Fortnite: un testeur de jeux vidéos montréalais traîné devant les tribunaux

MONTRÉAL — Le studio derrière le populaire jeu vidéo Fortnite intente une action en justice contre un Montréalais, lui reprochant d’avoir enfreint son contrat en divulguant un nouvel environnement du jeu avant sa date de sortie.

L’entreprise américaine Epic Games International a déposé une plainte contre Lucas Johnston devant la Cour supérieure du Québec à la fin du mois d’octobre, alléguant qu’il est responsable de la publication d’«informations hautement confidentielles» qui relèvent du secret commercial.

Le document indique que M. Johnston aurait pris une capture d’écran d’une nouvelle carte de Fortnite le 30 août dernier, quand il vérifiait le bon fonctionnement de certaines modalités du jeu pour le compte de Keywords Studios, qui offre des «services d’assurance qualité».

Deux semaines plus tard, une image de la carte s’est retrouvée sur un forum officiel des utilisateurs de Fortnite Competitions, plus d’un mois avant sa sortie, prévue le 15 octobre.

La société affirme que cette fuite a terni sa réputation, l’a privée de «l’effet de surprise» escompté pour la mise en marché, en plus de permettre à ses concurrents «d’avoir une longueur d’avance et d’être mis au courant de la stratégie de développement».

Selon les allégations — qui n’ont pas encore subi l’épreuve des tribunaux —, une enquête interne menée par Keywords Studios a retracé les origines de la fuite jusqu’à M. Johnston, qui aurait été filmé par une caméra de surveillance en train de prendre la capture d’écran.

L’utilisateur ayant dévoilé l’image de la carte sur le forum publie sous le pseudonyme «chaad4» et compte trois amis en commun avec un utilisateur nommé «FloocasJ», dont le compte est lié au courrier électronique de M. Johnston.
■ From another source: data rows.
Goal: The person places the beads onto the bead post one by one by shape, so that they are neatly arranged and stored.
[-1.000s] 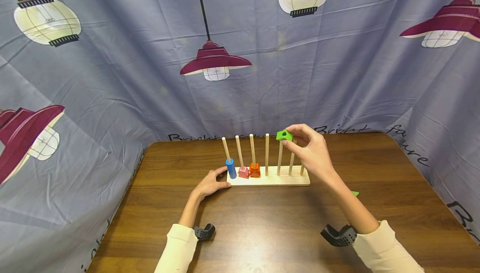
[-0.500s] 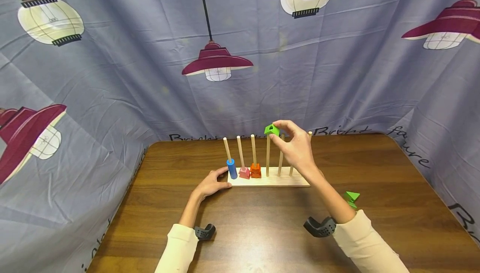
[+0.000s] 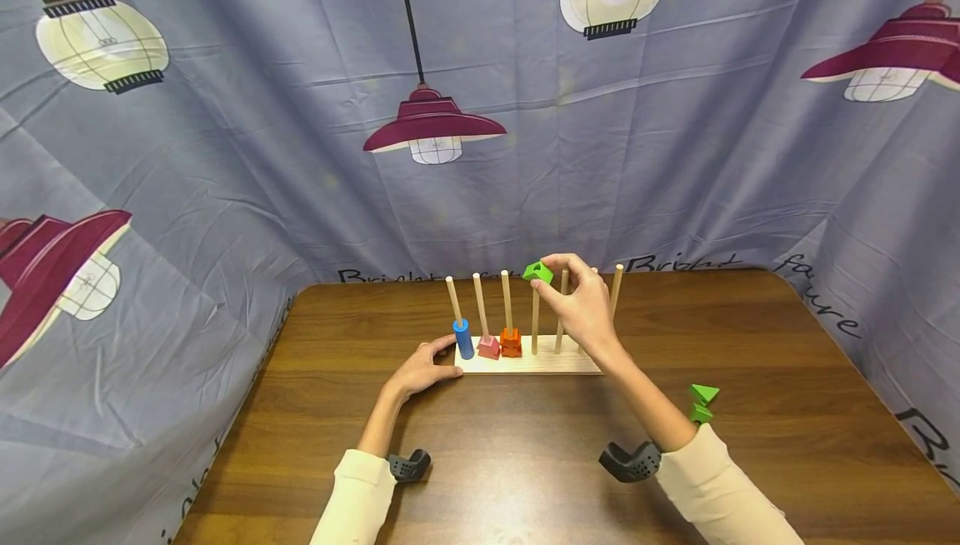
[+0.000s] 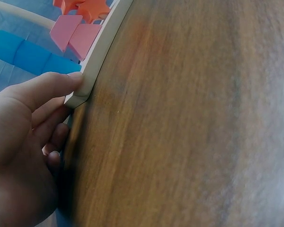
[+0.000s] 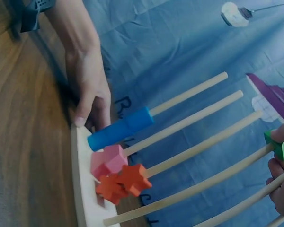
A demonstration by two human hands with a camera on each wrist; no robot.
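Observation:
My right hand (image 3: 587,305) pinches a green triangular block (image 3: 537,272) with a hole through it. In the right wrist view the green block (image 5: 276,145) sits at the tip of the fourth wooden peg (image 5: 194,187). My left hand (image 3: 417,370) holds the left end of the wooden peg board (image 3: 525,367), thumb in front and fingers behind, as the left wrist view also shows. Blue cylinders (image 3: 463,340) are on the leftmost peg, pink trapezoid blocks (image 3: 488,347) on the second, and orange star-shaped blocks (image 3: 511,343) on the third. My right hand partly hides the pegs at right.
Loose green blocks (image 3: 702,402) lie on the brown wooden table (image 3: 510,453), to the right beside my right forearm. Behind the table hangs a blue-grey curtain (image 3: 480,203) printed with lamps.
My right hand has carried the green block left to the fourth peg, then lowered it slightly. More of the loose green blocks now show. My left hand has stayed at the board's end.

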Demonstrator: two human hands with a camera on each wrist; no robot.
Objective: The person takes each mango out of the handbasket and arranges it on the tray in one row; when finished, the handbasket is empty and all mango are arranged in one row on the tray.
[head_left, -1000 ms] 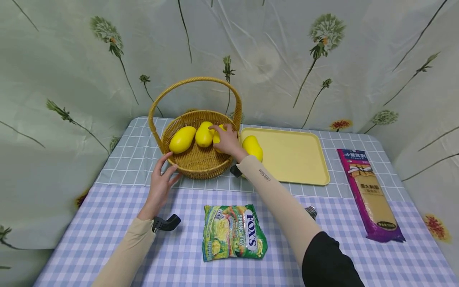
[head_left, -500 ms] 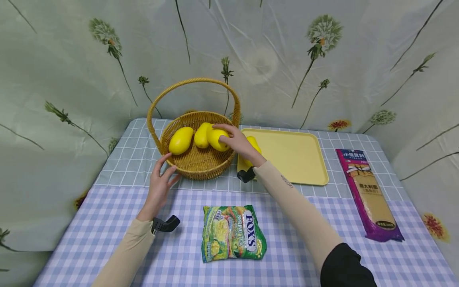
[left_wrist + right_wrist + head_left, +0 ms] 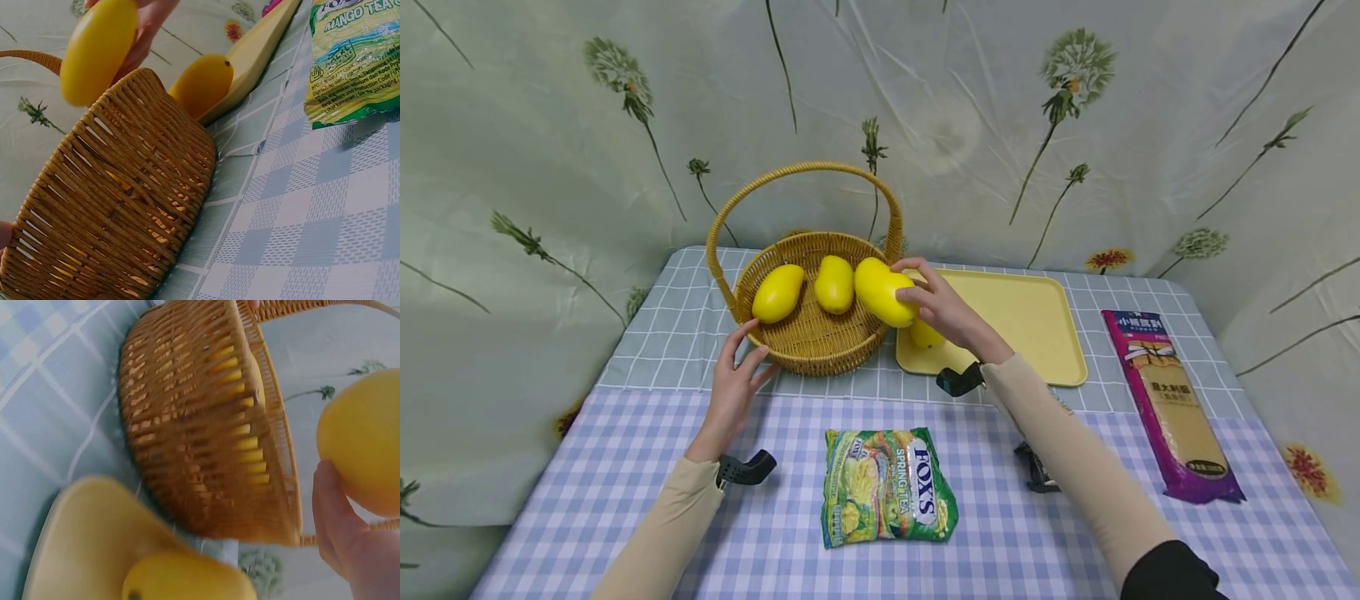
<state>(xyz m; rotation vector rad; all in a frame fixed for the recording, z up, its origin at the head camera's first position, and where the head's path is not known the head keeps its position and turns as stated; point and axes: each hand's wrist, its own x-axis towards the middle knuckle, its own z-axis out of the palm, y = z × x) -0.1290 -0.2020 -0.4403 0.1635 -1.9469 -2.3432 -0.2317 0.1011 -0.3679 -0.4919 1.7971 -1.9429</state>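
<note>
My right hand (image 3: 951, 310) grips a yellow mango (image 3: 883, 292) above the right rim of the wicker basket (image 3: 820, 362). In the right wrist view the held mango (image 3: 365, 440) is clear of the basket's side. Two more mangoes, one at the left (image 3: 778, 293) and one in the middle (image 3: 834, 285), lie inside the basket. My left hand (image 3: 733, 392) holds the basket's front left rim with its fingers and thumb. Another mango (image 3: 926, 335) rests on the yellow tray (image 3: 1022, 333), partly hidden beneath my right hand.
A green candy bag (image 3: 889, 487) lies in front of the basket on the checked cloth. Far right is a purple pasta packet (image 3: 1172, 408). The basket's tall handle (image 3: 808, 167) arches over it. A small dark object (image 3: 1036, 468) shows beside the right sleeve.
My right hand has lifted a mango from the basket's right side and moved it right, over the rim. The middle mango has shifted slightly. My left hand stays at the rim.
</note>
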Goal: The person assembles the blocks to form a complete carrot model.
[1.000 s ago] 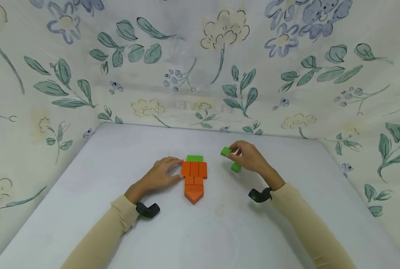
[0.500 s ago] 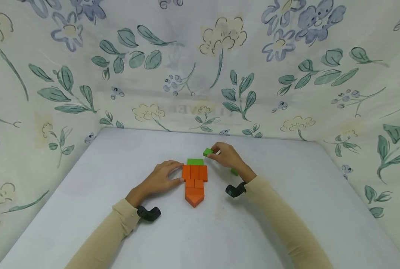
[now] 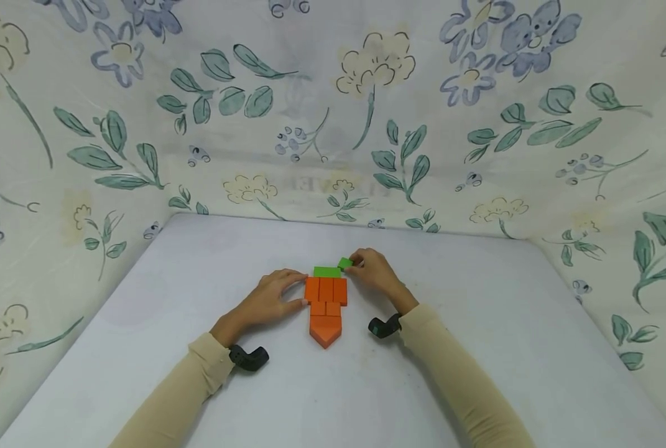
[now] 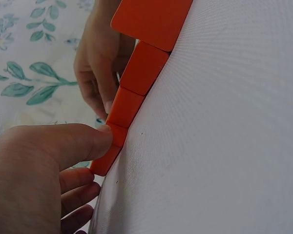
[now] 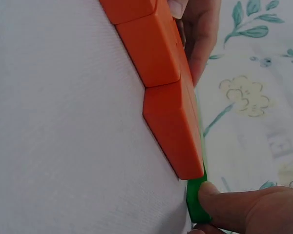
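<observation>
Orange blocks (image 3: pixel 326 290) lie flat together on the white table, with a pointed block (image 3: pixel 325 330) at the near end. A flat green block (image 3: pixel 327 272) touches their far edge. My left hand (image 3: pixel 268 297) holds the leftmost orange block, thumb and finger at its two corners; the left wrist view shows the thumb against an orange block (image 4: pixel 106 158). My right hand (image 3: pixel 374 274) pinches a small green block (image 3: pixel 345 264), tilted at the right end of the flat green one. In the right wrist view this green block (image 5: pixel 197 201) sits under the thumb.
The white table (image 3: pixel 450 298) extends around the blocks. Behind and beside it hangs a white flowered cloth (image 3: pixel 310 143). Each wrist wears a black camera (image 3: pixel 249 358).
My right hand has carried the small green block left and down to the flat green block. Another loose green block is now hidden behind my right hand. My left hand stays put.
</observation>
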A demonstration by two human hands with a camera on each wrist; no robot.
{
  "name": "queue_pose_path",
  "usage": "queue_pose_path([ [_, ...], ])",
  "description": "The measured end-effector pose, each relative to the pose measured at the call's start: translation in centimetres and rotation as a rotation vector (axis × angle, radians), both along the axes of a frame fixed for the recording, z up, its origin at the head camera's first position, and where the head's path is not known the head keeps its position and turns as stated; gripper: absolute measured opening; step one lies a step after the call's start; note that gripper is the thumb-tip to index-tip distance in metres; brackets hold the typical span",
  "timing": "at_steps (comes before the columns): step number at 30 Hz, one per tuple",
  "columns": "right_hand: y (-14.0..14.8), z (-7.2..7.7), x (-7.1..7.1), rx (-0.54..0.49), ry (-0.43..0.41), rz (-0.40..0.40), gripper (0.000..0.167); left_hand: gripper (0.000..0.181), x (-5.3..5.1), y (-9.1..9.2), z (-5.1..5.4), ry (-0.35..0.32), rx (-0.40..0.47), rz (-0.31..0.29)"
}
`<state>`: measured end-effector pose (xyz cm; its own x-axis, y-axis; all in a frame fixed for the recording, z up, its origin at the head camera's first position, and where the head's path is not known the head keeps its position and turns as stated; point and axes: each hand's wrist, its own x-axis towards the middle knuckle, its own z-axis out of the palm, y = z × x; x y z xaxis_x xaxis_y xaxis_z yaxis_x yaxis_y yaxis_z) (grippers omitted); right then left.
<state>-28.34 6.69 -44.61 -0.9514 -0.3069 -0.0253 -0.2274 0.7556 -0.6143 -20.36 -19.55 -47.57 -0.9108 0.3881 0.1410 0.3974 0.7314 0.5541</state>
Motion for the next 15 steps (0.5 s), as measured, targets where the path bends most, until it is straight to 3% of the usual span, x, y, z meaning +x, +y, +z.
queue_pose_path([
  [15, 0.31, -0.22, -0.16, -0.004, 0.016, 0.048, 0.031, 0.059, 0.08, 0.11, 0.15, 0.016, -0.007, 0.004],
])
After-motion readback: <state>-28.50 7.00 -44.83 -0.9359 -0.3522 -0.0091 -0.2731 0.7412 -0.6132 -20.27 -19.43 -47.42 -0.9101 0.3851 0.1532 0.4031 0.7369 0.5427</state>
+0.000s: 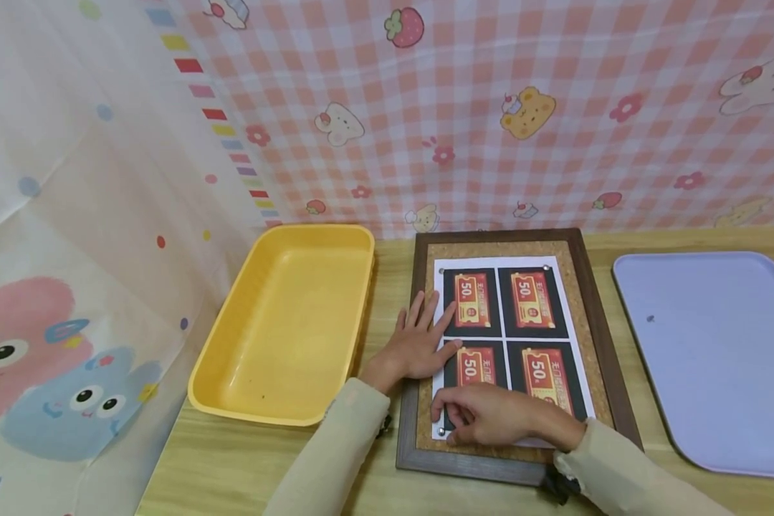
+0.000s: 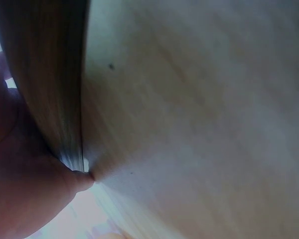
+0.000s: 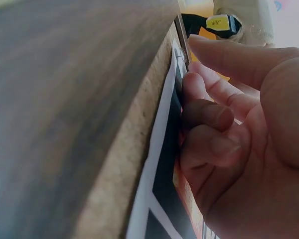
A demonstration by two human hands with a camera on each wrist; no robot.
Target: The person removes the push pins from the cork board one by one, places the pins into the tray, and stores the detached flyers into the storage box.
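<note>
A white sheet (image 1: 503, 262) printed with red and yellow coupons on black panels lies on a dark-framed cork board (image 1: 574, 287). Silver pushpins show at both upper corners of the sheet. My left hand (image 1: 416, 347) rests with spread fingers over the sheet's left edge and the board's frame. At the lower left corner, my right hand (image 1: 486, 414) has its fingers bent, with thumb and index finger around a pushpin (image 1: 441, 431). This pushpin (image 3: 183, 55) also appears beside the fingertips in the right wrist view; whether they touch it is unclear. The sheet's lower right corner is hidden by the right arm.
Left of the board stands a yellow tray (image 1: 297, 308) with raised walls. To the right lies a flat lavender tray (image 1: 716, 358) bearing a small dark item (image 1: 650, 319). A pink checked cloth (image 1: 464, 107) hangs behind the wooden table (image 1: 226, 459).
</note>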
L’enquête a donc conclu que ce dernier avait partagé la capture d’écran avec ses partenaires de jeu. Il a été congédié le 13 septembre, soit le lendemain de la fuite sur le forum.

Selon les documents judiciaires, M. Johnston aurait admis avoir pris la capture d’écran et se l’être envoyée à son propre courriel, mais il dit ignorer comment elle s’est retrouvée en ligne.

Les appels et un courriel transmis à M. Johnston grâce aux coordonnées inscrites dans les documents de la cour sont restés sans réponse et La Presse canadienne n’a pas été en mesure de vérifier s’il est représenté par un avocat.

Epic Games International lui réclame des dommages-intérêts non spécifiés d’au moins 85 000 $.

Le jeu interactif multijoueur Fortnite est devenu un phénomène mondial, avec plus de 250 millions de téléchargements à ce jour, toujours selon le document de la cour. Un porte-parole d’Epic Games a confirmé qu’il s’agit de la troisième fois que la société intente une action en justice contre des employés dans des circonstances similaires. Les deux autres cas étaient aux États-Unis.

Michael Shortt, avocat montréalais du cabinet Fasken, croit que l’entreprise veut envoyer un message à son personnel.

«S’ils ont subi de sérieuses pertes commerciales à une échelle mondiale, le défendeur n’aura pas les actifs nécessaires pour les rembourser», fait valoir le spécialiste des questions de propriété intellectuelle dans le domaine des jeux vidéos.

«La raison est probablement qu’ils veulent envoyer un message à toutes les personnes avec qui ils travaillent, comme quoi les gens à l’origine de fuites en subiront les conséquences légales.»